Piloted vs autonomous, long vs short hop
Air-taxi makers are not building the same vehicle. Joby and Archer bet on piloted, ~100-mile aircraft; EHang and Volocopter fly shorter, often autonomous hops. The range spec reveals the strategy.
It is tempting to lump all eVTOLs together, but the leaders are pursuing genuinely different products, and the clearest tell is design range. Joby and Archer build piloted aircraft with roughly 100 miles (about 160 km) of range, aimed at airport-to-city and inter-city trips with a human pilot in command — a model that fits existing aviation regulation more naturally. EHang and Volocopter take the opposite tack: shorter-range vehicles, often autonomous with no onboard pilot, designed for short urban hops and tourism routes.

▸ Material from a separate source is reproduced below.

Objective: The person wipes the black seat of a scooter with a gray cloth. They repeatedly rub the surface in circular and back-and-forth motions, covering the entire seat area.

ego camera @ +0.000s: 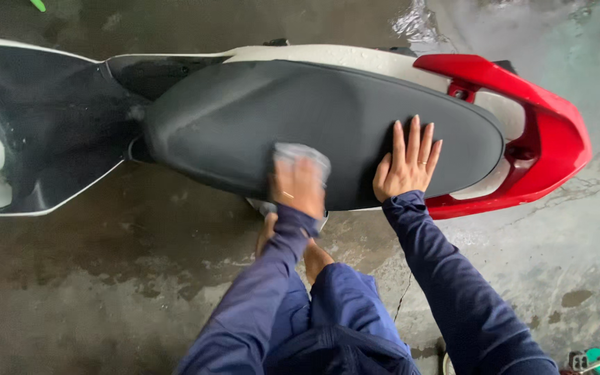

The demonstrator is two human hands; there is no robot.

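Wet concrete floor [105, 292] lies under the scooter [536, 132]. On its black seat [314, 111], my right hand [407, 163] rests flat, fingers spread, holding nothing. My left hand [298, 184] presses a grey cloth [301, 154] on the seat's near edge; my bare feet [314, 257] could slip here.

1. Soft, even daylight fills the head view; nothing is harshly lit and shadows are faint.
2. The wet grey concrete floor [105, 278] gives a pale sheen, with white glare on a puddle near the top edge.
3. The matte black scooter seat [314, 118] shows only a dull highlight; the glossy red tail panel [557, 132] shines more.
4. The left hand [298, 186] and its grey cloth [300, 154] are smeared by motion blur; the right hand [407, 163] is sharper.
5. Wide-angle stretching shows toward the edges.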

The tradeoffs run deep. Longer range and a pilot make certification more conventional and the missions more useful, but add weight, cost and a crew. Autonomy and short hops promise lower operating cost and simpler vehicles, but lean on harder-to-certify self-flying software and a narrower set of routes.
Neither is obviously right, which is why the tracker shows design range alongside certification rather than crowning a single leader. The number is not a quality score — a 30 km autonomous shuttle and a 160 km piloted taxi are answering different questions — but it makes each company's bet legible, so you can judge progress against the strategy it actually chose.